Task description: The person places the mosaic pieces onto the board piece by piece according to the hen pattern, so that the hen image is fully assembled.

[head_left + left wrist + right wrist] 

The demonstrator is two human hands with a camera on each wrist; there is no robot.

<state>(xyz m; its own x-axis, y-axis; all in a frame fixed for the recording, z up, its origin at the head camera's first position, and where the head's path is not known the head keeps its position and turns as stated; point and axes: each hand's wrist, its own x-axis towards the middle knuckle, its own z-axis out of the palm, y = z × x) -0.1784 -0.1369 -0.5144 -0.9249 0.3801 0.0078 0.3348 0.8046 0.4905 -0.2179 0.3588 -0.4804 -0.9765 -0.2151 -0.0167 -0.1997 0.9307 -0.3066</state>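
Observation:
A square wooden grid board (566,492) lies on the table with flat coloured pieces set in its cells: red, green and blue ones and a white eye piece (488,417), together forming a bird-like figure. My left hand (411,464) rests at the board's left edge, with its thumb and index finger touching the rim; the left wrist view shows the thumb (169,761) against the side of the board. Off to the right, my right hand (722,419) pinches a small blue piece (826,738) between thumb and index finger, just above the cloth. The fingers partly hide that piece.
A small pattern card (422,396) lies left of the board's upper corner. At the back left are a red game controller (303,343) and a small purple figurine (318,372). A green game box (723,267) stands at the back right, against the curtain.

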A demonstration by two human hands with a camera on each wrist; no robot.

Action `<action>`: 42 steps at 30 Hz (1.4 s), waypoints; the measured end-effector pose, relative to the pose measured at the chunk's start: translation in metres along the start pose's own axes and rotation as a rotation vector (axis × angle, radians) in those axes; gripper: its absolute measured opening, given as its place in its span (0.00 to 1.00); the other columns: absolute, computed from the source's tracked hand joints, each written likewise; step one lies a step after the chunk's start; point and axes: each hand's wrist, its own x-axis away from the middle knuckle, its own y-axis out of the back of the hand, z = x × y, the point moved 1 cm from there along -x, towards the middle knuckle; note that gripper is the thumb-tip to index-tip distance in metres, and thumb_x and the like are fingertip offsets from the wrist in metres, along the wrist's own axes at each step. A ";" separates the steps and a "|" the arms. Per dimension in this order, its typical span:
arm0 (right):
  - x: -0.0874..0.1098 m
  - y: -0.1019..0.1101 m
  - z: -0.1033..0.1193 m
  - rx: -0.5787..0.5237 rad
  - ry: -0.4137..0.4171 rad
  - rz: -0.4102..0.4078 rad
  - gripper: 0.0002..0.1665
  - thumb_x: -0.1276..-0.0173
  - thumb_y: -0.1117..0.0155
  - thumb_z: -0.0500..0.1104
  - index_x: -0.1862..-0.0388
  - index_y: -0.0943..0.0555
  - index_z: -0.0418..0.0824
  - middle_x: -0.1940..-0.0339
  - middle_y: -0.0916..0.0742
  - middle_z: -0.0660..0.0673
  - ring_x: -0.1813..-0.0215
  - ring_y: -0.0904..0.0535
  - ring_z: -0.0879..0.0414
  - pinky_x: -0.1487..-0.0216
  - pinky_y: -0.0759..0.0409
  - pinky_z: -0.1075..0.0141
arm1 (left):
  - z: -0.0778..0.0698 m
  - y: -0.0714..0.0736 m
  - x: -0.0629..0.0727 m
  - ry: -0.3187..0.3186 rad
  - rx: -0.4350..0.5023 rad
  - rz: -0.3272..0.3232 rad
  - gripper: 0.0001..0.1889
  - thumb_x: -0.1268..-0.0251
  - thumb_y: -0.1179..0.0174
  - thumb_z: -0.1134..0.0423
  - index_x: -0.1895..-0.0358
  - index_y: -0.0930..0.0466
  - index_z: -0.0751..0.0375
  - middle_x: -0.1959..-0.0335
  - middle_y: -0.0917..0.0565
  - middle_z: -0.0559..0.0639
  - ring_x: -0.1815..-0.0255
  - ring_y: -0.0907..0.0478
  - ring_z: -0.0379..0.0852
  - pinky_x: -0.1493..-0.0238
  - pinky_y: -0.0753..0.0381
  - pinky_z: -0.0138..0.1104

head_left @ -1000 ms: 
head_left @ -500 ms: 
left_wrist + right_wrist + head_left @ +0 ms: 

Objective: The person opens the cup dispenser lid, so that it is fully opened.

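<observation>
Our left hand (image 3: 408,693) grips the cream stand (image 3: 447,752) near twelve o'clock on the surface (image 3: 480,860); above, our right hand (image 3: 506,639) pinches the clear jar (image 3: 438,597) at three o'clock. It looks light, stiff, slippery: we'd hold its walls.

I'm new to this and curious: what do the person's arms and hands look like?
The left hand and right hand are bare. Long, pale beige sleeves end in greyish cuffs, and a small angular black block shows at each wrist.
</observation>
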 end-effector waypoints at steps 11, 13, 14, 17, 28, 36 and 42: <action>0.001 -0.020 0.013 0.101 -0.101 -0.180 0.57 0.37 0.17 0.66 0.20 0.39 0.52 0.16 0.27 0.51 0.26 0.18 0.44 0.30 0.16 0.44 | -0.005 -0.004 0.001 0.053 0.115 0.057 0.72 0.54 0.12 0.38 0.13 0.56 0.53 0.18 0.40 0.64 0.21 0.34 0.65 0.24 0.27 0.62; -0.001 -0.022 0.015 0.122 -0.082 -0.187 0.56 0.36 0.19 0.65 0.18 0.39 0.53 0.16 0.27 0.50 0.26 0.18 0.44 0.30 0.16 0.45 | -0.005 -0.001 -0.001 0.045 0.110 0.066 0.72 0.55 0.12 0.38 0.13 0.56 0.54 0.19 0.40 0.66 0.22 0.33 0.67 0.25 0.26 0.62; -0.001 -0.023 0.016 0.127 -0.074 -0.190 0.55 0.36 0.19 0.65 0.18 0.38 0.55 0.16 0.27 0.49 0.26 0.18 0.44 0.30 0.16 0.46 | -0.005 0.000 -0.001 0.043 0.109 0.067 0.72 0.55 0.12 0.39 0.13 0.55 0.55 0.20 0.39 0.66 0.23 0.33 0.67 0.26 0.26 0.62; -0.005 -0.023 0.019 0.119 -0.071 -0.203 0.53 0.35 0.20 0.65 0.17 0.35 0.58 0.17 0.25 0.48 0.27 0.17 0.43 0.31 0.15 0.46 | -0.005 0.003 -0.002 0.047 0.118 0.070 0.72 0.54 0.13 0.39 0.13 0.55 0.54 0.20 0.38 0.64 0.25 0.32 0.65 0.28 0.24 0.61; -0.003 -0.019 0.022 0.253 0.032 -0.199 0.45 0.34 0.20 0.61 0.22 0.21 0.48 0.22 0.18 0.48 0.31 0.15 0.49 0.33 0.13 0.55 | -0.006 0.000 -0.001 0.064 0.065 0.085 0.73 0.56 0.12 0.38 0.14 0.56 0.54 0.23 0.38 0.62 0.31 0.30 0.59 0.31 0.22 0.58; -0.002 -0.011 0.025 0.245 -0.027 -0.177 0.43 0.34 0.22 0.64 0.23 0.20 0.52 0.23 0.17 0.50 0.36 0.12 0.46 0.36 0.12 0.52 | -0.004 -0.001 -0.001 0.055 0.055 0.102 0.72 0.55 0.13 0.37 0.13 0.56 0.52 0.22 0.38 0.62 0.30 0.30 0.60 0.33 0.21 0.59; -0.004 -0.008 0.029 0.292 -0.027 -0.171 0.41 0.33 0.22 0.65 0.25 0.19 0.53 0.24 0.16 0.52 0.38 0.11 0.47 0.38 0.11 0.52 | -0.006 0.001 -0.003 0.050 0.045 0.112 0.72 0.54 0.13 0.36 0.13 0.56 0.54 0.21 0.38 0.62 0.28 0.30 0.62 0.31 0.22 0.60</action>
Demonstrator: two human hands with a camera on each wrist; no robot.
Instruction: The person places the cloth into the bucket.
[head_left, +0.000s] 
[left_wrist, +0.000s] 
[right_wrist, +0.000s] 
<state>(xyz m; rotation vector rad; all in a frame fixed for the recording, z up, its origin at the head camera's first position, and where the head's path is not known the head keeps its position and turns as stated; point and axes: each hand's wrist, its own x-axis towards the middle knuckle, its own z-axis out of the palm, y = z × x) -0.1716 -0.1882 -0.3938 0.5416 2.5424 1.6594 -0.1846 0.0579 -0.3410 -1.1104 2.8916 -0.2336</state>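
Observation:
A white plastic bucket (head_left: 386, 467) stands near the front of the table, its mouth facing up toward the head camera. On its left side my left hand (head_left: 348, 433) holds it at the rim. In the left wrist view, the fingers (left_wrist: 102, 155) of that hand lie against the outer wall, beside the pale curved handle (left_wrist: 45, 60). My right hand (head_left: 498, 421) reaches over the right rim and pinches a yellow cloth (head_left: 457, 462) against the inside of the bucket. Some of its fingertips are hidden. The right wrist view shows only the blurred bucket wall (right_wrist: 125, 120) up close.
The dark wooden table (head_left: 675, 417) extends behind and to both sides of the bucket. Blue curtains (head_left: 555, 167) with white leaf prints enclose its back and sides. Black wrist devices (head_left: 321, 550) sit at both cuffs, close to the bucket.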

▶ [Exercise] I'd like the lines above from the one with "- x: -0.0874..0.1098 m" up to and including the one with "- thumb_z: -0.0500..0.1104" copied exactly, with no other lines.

▶ [Task result]
  - x: -0.0874..0.1098 m
  - y: -0.1019..0.1101 m
  - z: -0.1033..0.1193 m
  - rx: -0.5787..0.5237 rad
  - ry: -0.4137..0.4171 rad
  - rz: -0.4102..0.4078 rad
  - gripper: 0.0002..0.1665
  - thumb_x: -0.1276..-0.0173
  - thumb_y: -0.1117..0.0155
  - thumb_z: -0.0500..0.1104

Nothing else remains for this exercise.